Be sure you have the right climate for a camel: not too cold. If you live in Alaska or Greenland, ask for a Bactrian camel, or move somewhere warm.

Check to see if the zoning laws will let you keep a camel. If they won’t, get them changed,or move.

Make sure you live in a flat, sheet-like terrain. Camels don’t like hills or bumps. If you have hills or bumps, move.

Make sure your marriage won’t interfere with your keeping a camel. If it does, well….you know the drill. You may as well plan to consider the camel a sort of animal wife, for keeping a camel has a lot in common with keeping a wife. You must give your camel all your love and commitment. Like some wives, camels are long-lived. They may live to be 30 or even 50, and they will want your complete affection and attention. They will expect Christmas presents, and flowers on Valentine’s Day.
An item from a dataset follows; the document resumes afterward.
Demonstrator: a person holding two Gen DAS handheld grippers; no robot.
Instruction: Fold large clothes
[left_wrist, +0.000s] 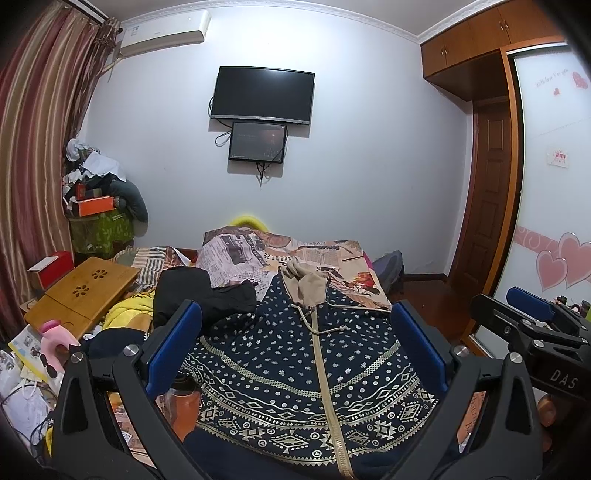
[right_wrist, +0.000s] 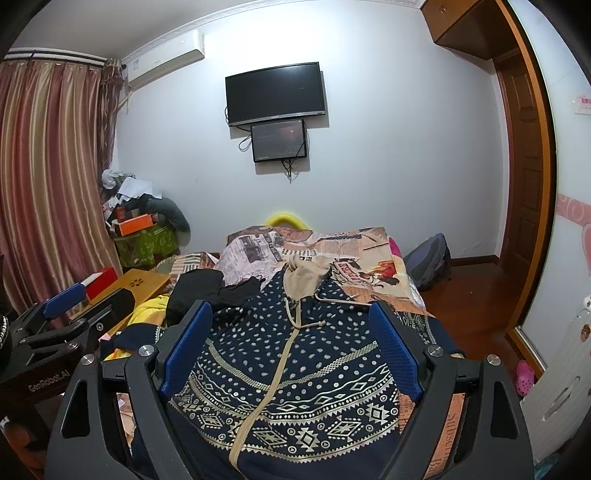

What kind of a camel should you buy?

Actually, there are only two kinds of camels to choose from (more types coming soon!): the Bactrian camel and the dromedary camel, also called ‘He-of-the-One-Humped.” The Bactrian camel has two humps and is called something else. If you intend to ride your camel, this would be a good time to consider the humps. If you end up with a dromedary, you will have to find some way to balance yourself on top of the hump, or strap yourself behind the hump. This is contraindicated because you won’t be able to see where you’re going. Strapping yourself to the front doesn’t recommend itself, either, as camels don’t care to have people sitting on their necks, and may turn their heads and spit at you or worse, bite off your knee.

What about an old camel, or should I get a young one?

You would be better off with an older camel if you intend to ever approach it. Young camels are much less expensive, and for a good reason: they are…well, shall we say difficult to train. An older camel will already have been trained by some other fool, and even more important, you will not have to wait 40 years before being rid of it!

However, if you insist on a young beast, keep in mind that they are born in the winter. If you want to actually have a try at training it, snatch it still sweating (use caution here) from its mother and run as fast as you can toward home. There’s no guarantee you’ll get there.

At the camel market you will have a chance to talk things over with the owner of the beast that attracts you. You will want to ask him some questions, such as:

– Where did this camel come from? (“From Mama Camel” not an acceptable answer). 
– Has it had any control problems in the past (problems controlling itself, or its owner)? 
– Why are you selling it? (Missing fingers, kneecaps or nose-ends could be a clue). 
– Has the camel ever seen a vet? If so, what for? What did the camel do to the vet, and to the owner, once it got him home? 
– Has it been wormed? Is it wormed now? If not, when will it be wormed? (“When you get heem home” not an acceptable answer). 
– Can this camel do any tricks? Like crouching so a rider may mount? Dismount? Wipe its own nose?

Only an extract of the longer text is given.